I sympathise. There I was, with a perfectly good job which paid the mortgage just fine, when my big brain told me to chuck it in to be a freelance journalist, unencumbered with experience or qualifications, and now I have an income which would be embarrassing in Newcastle and no prospects of an imminent improvement. Thanks, big brain.
On a lighter note, it's 64 years today since Albert Hofmann first took LSD. You've all heard the story, but when has that ever stopped me? He wanted to test it on himself, so he started off with a really small dose, just 1 milligram. Unfortunately, it turns out the correct dose is 0.25 mil (250 micrograms), so he cycled off to his home in Basel with the equivalent of four tabs inside him. Before he got home he was tripping his head off, and spent the next twelve hours wondering if it would ever stop.
His terror became our joy, and occasional terror, and who could deny the world is a better place for it? Yes it is. Well you shouldn't have taken that much. They really should stop the England cricket team doing it before games though.
For this is no routine incoherence we have witnessed out in the Caribbean. No wonder Flintoff got caught on that pedalo, he was probably trying to make a break for it before we all got to see his hamfisted batting.
And here, for what it's worth, is my Bob Woolmer conspiracy theory. Well, my second theory. My first was that Inzamam did it after Woolmer said he was leaving him and going back to his wife. It turns out that's considered tasteless for some reason, so I've changed tack.
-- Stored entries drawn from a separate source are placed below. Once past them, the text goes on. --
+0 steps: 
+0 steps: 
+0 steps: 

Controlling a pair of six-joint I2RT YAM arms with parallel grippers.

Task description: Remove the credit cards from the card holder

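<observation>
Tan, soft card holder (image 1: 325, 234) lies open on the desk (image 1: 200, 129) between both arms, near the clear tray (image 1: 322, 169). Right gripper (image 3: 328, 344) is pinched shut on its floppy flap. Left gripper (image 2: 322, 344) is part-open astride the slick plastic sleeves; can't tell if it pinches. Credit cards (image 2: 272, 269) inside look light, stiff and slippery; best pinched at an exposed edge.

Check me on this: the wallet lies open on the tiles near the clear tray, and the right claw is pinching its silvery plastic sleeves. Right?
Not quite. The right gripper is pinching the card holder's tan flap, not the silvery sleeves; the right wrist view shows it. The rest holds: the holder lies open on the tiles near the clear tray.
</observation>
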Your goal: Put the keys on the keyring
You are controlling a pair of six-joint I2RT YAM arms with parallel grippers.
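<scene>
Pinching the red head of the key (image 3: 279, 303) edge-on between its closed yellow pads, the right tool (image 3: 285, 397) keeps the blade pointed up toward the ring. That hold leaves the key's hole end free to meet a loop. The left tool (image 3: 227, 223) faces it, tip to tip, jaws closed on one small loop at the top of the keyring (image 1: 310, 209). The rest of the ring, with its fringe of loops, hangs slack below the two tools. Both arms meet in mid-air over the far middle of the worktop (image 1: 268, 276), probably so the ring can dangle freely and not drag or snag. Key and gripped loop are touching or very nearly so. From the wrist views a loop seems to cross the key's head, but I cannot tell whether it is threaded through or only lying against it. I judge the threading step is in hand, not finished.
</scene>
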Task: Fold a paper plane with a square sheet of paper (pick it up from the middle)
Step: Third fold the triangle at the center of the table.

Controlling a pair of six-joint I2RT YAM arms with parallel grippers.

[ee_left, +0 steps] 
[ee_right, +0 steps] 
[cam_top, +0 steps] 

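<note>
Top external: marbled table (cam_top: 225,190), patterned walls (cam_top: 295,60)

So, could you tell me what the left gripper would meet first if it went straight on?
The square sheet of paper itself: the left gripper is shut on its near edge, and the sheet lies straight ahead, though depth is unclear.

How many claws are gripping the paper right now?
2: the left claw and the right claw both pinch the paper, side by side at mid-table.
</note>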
I think it was connected with match fixing. Now I know that's not an original idea, but the mistake everyone makes is that they all assume it was the Ireland match that was fixed. After all, how could a bunch of amateurs beat the great Pakistan?
But suppose it was the West Indies game they threw. That would make much more sense. They did play surprisingly badly in that game, against a very poor side (the West Indies haven't beaten any top class opponents since). And they might have reasoned that they could safely lose this game, because they were bound to beat Ireland and Zimbabwe and qualify anyway.
The whole plan could then have unravelled, when Ireland beat them and knocked them out. In the ensuing argument, Woolmer could have realised that the fix was in, and they had to kill him to keep him quiet.
It's all unfounded speculation, but by religious standards that means it's true. If you're a West Indian detective, scanning the world's major media outlets for clues, then do please use this.
And last but not least, the greatest team the world has ever seen. Yes, Bristol City of course, now four points ahead of the chasing no-hopers with three games left. If results go our way we could be celebrating by Saturday teatime.